WHAT YOU ARE ASKED TO DO:
Pick out all lines in the listing holding the string "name" and copy them.

RAW DATA:
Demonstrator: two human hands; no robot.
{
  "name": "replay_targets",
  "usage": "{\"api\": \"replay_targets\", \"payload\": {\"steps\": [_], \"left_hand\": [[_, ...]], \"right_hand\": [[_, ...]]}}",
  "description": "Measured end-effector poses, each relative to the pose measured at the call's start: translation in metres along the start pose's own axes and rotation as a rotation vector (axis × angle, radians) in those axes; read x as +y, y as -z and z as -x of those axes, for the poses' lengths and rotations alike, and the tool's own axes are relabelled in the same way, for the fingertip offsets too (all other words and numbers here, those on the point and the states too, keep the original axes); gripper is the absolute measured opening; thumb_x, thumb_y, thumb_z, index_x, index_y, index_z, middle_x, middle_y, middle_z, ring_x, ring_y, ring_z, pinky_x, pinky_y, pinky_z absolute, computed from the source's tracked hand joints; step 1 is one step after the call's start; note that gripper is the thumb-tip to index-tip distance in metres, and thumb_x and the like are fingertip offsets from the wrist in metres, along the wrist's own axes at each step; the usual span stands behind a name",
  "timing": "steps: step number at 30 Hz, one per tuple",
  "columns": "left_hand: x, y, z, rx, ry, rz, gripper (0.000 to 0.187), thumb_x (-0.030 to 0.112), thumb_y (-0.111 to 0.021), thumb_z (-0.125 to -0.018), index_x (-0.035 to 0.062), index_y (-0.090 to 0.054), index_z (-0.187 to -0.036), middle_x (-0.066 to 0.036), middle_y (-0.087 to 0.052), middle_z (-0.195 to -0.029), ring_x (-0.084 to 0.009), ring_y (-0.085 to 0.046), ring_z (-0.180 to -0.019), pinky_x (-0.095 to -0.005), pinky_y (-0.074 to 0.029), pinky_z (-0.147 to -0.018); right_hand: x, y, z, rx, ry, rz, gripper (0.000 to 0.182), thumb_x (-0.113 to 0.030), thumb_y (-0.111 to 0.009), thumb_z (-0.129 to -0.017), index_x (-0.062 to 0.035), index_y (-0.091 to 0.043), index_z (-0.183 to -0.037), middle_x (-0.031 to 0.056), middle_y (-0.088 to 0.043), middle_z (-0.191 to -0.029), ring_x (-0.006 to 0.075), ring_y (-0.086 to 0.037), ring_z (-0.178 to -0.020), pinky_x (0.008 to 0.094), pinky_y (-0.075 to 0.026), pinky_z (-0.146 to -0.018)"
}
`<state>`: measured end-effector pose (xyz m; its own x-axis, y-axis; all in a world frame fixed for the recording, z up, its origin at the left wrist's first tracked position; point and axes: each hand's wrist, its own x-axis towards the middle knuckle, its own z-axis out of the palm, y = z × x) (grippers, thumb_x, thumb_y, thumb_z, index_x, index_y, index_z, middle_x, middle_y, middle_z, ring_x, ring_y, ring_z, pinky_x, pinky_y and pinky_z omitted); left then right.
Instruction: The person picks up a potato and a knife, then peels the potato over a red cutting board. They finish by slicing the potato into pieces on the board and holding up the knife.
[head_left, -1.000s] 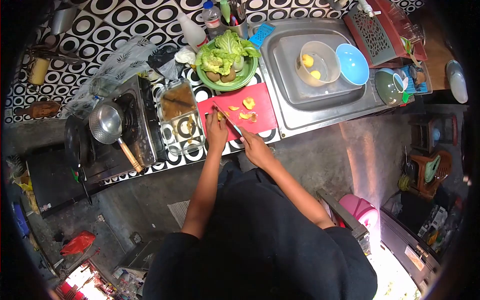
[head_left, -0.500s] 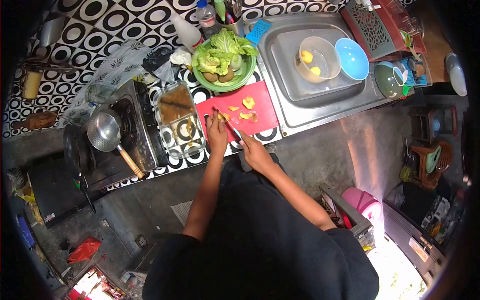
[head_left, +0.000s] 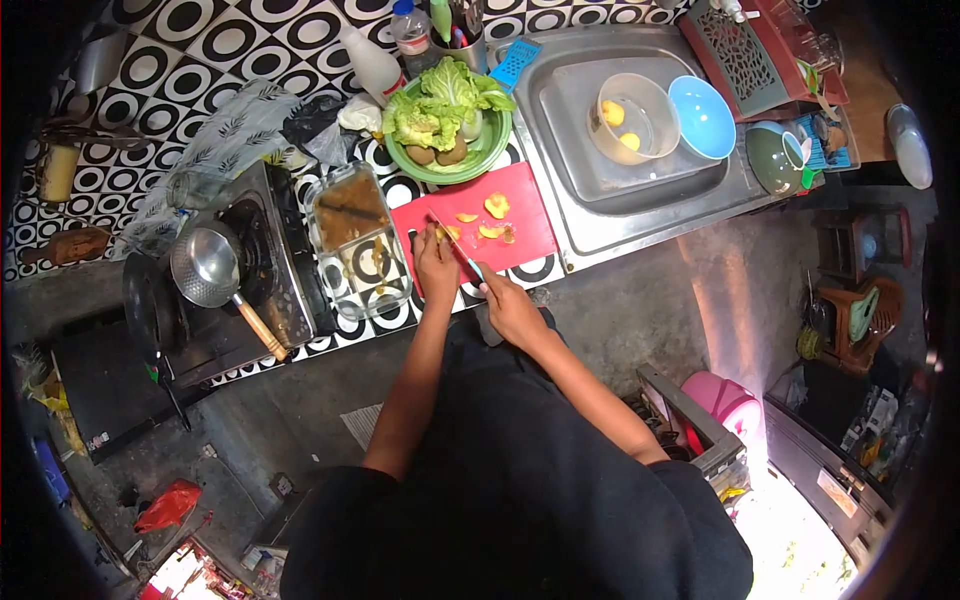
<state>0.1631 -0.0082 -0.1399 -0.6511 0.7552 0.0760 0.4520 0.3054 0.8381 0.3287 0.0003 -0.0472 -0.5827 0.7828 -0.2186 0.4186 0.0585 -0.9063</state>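
Note:
On the red cutting board (head_left: 530,225), the fingers of my left hand (head_left: 436,270) press down on a small yellow food piece (head_left: 453,232), mostly hidden under the fingertips. My right hand (head_left: 514,315) is wrapped round the handle of a knife (head_left: 462,254). Its blade slants up and left across the board, right beside my left fingertips. Several yellow-orange cut pieces (head_left: 496,206) lie to the right of the blade. Just behind the board, a green bowl (head_left: 500,150) holds leafy lettuce (head_left: 452,92) and brown roundish items (head_left: 452,152).
A glass dish (head_left: 350,215) with brownish liquid stands left of the board, then a stove with a perforated ladle (head_left: 208,262). At right, the steel sink (head_left: 570,180) holds a clear tub (head_left: 655,110) with yellow pieces and a blue bowl (head_left: 703,118). Bottles (head_left: 411,32) stand behind.
Both hands and the knife stay almost in place on the board, with only a slight shift of the view. The cut pieces lie as before.

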Motion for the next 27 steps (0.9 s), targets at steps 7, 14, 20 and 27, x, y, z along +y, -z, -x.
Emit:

ANSWER TO THIS PROBLEM:
  "name": "replay_targets",
  "description": "Measured end-effector poses, each relative to the pose measured at the call's start: translation in metres along the start pose's own axes and rotation as a rotation vector (axis × angle, radians) in those axes; read x as +y, y as -z and z as -x of those axes, for the poses' lengths and rotations alike, and the tool's own axes are relabelled in the same way, for the fingertip offsets too (all other words and numbers here, those on the point and the states too, keep the original axes); gripper is the absolute measured opening; thumb_x, thumb_y, thumb_z, index_x, index_y, index_z, middle_x, middle_y, middle_z, ring_x, ring_y, ring_z, pinky_x, pinky_y, pinky_z absolute, computed from the source's tracked hand joints; step 1 is one step after the call's start; note that gripper is the thumb-tip to index-tip distance in metres, and thumb_x and the like are fingertip offsets from the wrist in metres, along the wrist's own axes at each step; the usual span stands behind a name",

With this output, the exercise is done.